Swing, Batter Batter, Swing!

“Dad, Charlie REALLY needs that baseball bat,” Danny said to his father as his brother cradled a beautiful wooden baseball bat. Danny and Charlie are my twin four-year-old cousins. We were in Cooperstown, NY, the home of the Baseball Hall of Fame, for a family trip this past weekend. As you can imagine, the town was filled with baseball fans young and old, and every other shop featured baseball mementos. Charlie is a “sports nut” and can name members of the Boston Red Sox and swings a baseball bat better than most adults do. Charlie fell in love with that wooden baseball bat in the store and cradled the bat in his arms. His twin brother Danny looked on, as though he was building the case to convince Dad to buy the bat for his brother.

Charlie is busy, athletic and expressive in every gesture and comment. Danny is a caretaker and is able to understand the perspective of others. During the ice cream social that the hotel put on, Danny escorted every member of our family to the table and helped us to select toppings for our sundaes. He told me as I mulled over the topping choices, “Julie, I think you will really like the cookie crumbles, they are yummy.”
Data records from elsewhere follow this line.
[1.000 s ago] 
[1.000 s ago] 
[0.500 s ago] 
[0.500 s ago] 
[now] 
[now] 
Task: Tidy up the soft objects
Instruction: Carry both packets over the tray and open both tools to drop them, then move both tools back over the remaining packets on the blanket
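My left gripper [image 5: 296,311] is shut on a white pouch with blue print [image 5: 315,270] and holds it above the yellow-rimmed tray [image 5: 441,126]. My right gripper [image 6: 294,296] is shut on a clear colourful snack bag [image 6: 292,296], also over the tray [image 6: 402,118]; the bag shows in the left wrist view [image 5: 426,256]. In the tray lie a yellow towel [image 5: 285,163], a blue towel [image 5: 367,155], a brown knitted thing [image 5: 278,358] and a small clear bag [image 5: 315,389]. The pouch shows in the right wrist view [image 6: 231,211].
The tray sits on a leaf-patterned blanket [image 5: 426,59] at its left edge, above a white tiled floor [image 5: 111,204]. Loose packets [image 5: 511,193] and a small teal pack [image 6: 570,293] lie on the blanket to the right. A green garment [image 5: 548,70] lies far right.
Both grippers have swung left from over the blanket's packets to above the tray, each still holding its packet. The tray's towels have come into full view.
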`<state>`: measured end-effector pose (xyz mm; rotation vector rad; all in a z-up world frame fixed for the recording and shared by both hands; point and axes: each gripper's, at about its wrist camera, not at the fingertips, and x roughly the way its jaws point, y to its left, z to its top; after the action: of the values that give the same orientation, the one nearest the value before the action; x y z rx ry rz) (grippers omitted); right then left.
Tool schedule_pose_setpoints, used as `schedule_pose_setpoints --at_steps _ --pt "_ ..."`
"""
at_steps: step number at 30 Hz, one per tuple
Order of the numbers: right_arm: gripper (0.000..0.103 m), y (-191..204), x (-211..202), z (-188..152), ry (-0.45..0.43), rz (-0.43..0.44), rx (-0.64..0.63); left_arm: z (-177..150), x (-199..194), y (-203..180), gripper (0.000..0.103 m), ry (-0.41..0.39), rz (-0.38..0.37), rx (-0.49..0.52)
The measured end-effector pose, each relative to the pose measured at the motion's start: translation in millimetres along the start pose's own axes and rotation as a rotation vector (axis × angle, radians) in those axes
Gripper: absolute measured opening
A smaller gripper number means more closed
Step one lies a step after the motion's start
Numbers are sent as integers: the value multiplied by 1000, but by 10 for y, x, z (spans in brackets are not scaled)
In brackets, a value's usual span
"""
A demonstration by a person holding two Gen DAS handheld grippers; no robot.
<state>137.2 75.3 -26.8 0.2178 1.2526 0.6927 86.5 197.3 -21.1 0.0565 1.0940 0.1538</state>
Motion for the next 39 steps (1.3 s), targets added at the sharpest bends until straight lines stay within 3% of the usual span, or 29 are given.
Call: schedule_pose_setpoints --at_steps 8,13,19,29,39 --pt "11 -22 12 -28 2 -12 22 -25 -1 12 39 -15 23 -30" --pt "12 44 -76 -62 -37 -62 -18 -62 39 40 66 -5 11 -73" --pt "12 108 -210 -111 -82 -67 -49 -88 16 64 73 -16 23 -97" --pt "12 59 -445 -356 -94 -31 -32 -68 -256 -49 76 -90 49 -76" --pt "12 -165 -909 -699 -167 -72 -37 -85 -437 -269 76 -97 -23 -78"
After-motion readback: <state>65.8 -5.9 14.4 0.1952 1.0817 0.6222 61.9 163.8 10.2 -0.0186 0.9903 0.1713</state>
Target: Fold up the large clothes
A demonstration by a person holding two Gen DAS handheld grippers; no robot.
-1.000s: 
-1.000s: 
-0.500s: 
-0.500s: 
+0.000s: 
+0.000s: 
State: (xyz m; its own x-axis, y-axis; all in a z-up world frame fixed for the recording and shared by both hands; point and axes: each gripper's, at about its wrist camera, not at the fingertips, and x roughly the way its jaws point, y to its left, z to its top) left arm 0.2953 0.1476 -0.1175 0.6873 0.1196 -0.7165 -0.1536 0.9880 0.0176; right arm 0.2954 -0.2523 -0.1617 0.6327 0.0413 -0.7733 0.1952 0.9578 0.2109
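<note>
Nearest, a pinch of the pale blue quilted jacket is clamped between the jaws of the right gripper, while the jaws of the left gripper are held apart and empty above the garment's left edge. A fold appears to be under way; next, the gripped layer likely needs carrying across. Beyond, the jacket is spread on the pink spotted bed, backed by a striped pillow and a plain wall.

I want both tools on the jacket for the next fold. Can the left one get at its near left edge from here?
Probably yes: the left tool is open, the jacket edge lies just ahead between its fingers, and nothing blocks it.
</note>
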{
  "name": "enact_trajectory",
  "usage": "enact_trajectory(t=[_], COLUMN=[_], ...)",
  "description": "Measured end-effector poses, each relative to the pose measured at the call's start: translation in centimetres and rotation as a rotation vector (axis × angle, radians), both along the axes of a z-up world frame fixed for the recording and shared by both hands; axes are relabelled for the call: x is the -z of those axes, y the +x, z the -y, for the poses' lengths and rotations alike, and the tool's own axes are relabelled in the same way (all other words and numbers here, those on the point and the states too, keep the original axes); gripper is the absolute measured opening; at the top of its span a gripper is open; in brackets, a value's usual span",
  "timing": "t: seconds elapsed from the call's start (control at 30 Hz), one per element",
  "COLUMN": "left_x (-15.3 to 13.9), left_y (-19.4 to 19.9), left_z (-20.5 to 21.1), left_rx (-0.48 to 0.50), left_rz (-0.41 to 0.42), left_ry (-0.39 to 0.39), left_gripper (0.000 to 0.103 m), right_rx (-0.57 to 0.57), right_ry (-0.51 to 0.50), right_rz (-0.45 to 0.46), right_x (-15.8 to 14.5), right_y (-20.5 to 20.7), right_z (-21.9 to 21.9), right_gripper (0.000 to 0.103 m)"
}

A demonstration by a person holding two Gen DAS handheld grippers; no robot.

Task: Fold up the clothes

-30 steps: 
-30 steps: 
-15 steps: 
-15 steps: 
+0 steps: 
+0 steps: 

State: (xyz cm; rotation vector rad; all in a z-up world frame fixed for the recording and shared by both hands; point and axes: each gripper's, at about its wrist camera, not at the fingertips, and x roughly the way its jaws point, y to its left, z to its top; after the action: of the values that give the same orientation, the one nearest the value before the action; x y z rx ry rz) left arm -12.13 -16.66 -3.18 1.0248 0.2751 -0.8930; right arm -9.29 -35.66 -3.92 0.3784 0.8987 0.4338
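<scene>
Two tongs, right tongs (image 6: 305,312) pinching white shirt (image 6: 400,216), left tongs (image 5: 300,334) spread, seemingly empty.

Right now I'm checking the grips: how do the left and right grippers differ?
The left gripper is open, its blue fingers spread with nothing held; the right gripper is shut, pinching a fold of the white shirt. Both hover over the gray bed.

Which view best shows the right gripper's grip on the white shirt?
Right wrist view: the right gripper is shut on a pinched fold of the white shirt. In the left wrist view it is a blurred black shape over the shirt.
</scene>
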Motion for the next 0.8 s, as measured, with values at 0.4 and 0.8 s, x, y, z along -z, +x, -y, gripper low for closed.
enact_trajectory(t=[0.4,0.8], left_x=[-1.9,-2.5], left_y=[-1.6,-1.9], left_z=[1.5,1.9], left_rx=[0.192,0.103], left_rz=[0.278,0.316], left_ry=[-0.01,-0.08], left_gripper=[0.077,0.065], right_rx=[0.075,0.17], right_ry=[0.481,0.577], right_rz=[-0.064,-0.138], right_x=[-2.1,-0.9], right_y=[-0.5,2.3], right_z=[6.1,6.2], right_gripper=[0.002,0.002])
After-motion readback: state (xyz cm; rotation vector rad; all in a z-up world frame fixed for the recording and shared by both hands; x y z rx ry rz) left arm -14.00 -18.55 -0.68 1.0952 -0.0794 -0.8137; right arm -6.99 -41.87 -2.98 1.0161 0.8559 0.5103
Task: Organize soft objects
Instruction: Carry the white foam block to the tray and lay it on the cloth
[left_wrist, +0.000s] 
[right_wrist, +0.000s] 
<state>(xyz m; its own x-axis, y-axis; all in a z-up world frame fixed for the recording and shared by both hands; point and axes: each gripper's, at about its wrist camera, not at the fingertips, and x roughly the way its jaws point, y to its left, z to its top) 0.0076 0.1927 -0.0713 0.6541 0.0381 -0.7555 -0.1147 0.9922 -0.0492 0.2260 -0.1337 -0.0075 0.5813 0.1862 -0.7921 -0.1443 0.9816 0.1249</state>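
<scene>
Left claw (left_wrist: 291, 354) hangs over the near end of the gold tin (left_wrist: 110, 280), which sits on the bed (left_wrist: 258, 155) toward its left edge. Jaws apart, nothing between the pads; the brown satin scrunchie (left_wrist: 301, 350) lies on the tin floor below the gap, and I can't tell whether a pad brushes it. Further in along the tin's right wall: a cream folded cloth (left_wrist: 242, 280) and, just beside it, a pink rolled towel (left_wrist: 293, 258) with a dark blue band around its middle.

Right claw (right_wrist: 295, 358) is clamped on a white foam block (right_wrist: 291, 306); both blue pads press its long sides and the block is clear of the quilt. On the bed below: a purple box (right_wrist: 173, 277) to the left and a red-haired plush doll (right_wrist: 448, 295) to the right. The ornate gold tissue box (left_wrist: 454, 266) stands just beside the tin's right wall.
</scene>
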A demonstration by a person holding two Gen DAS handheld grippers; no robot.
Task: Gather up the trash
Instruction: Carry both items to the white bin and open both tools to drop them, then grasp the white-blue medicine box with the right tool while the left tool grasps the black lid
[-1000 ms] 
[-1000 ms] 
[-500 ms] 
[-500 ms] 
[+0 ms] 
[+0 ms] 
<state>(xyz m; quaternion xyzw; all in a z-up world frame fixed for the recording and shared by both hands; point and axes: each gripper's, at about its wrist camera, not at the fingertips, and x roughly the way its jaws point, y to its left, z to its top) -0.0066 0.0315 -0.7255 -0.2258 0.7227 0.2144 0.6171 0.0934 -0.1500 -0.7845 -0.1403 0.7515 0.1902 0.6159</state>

Typically at ages three and four children are developing an understanding of what they are capable of and they relate to the world from their own point of view. It is difficult for young children to understand what another person is thinking or feeling. That is why it isn’t always effective to say, “How do you think Susie feels when you hit her?” Danny seems to have developed this perspective-taking skill on the early side of his development. He knew that his brother really likes baseball, and that the bat would make Charlie happy.

Danny and Charlie live in Boston, so I have not been able to witness their development first hand. I wondered how Danny has been able to develop this selflessness and empathy. I imagine he has often been given specific praise for his kindness to others. “Danny, that was very nice of you to give that toy to Charlie when he asked for it” (followed by a hug). I imagine also that he has seen his parents and other adults showing kindness to and caring for one another. When adults show children how to do something, it is called modeling. Children learn best when they are shown how to do something and then try it themselves, rather than just being told what to do.

Life skills such as empathy, independence, cooperation, turn-taking and confidence are the foundation that “smarts” are built upon. To navigate successfully through life, we need the life skills and the academic skills.

In the end, Dad did not buy the baseball bat for Charlie that day, because Dad knows that it is also an important lesson to learn that sometimes we have to wait for what we really want. Dad and the boys played tee ball on the lawn on the hotel later, with the same wiffle ball bat that Charlie has always loved. Charlie and Danny took turns, shared the same bat and cheered for one another like their parents have shown and praised them.